This project demonstrates the architectural design and migration strategy for Vocal4Local, an Indian artisan startup moving from a single on-premises server to a highly available, secure, and scalable AWS Cloud infrastructure.
The startup faced four critical "deal-breakers" that threatened their business:
- Reliability: A single server in Bhimavaram meant any power cut stopped all sales.
- Latency: Customers in North India and Europe experienced slow load times.
- Security: Their database was exposed to the public internet.
- Scalability: They couldn't handle traffic spikes during major holiday sales.
| Feature | Legacy Setup (On-Prem) | Modern Architecture (AWS) |
|---|---|---|
| Availability | Single Point of Failure | Multi-AZ (Redundant data centers) |
| Security | Publicly exposed Database | Private Subnets (Hidden from internet) |
| Performance | Local server bottleneck | CloudFront (Global Edge Caching) |
| Scalability | Manual hardware limits | Auto Scaling (Elastic growth) |
| Database | Manual, unpatched "Bullshit" DB | Amazon RDS (Managed & Self-healing) |
The architecture follows the AWS Well-Architected Framework pillars of Security and Reliability.
- Edge Layer: Route 53 directs traffic to CloudFront, which serves static artisan images directly from S3 to reduce latency.
- Web/App Layer: An Application Load Balancer (ALB) sits in the Public Subnet, acting as the gatekeeper. It distributes traffic to an Auto Scaling Group of EC2 instances in Private Subnets.
- Data Layer: A managed Amazon RDS (Multi-AZ) instance stores transaction data, with a synchronous standby copy in a different Availability Zone for instant failover.
I applied the Principle of Least Privilege across the entire stack:
- Network Isolation: Only the ALB and NAT Gateway live in Public Subnets. All application and database logic is hidden in Private Subnets.
- Security Groups:
- ALB SG: Allows HTTPS (443) from the world.
- EC2 SG: Allows traffic only from the ALB Security Group.
- RDS SG: Allows traffic only from the EC2 Security Group.
- WAF: Protects against SQL injection and common web exploits at the edge.
- Why S3 over EBS? High-resolution product images shouldn't be trapped on one server. S3 allows all servers to access images simultaneously and offers 99.999999999% durability.
- Why RDS instead of EC2-DB? To eliminate "undifferentiated heavy lifting." AWS handles backups and patching so the startup can focus on selling crafts, not managing Linux updates.
- Why Multi-AZ? Because "everything fails all the time." Designing for failure ensures the business survives a data center outage.
Note: This project is currently in the Design & Prototype phase.
- Networking: Create a VPC with 2 Public and 2 Private Subnets across two AZs.
- Storage: Create an S3 bucket with "Block Public Access" enabled (Use CloudFront OAC).

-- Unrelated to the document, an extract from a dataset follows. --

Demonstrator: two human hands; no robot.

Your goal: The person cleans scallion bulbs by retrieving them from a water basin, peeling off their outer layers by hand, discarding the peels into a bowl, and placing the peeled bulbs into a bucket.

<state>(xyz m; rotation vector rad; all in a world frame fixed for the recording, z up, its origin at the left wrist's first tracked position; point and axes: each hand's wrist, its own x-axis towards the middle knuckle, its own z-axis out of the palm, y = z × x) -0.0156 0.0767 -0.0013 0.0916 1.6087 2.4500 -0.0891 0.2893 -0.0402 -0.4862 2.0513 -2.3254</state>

- Database: Launch an RDS MySQL instance in the Private Subnets with the "Multi-AZ" option checked.
- Compute: Launch an EC2 instance, configure the Web Server, and create an Amazon Machine Image (AMI).
- Scaling: Set up an ALB and an Auto Scaling Group using the AMI created in the previous step.
- Problem Analysis & Requirement Gathering
- Initial Architecture Design
- Security Group Policy Definition
- Next Step: Convert this manual "ClickOps" design into Terraform (Infrastructure as Code) for 1-click deployment.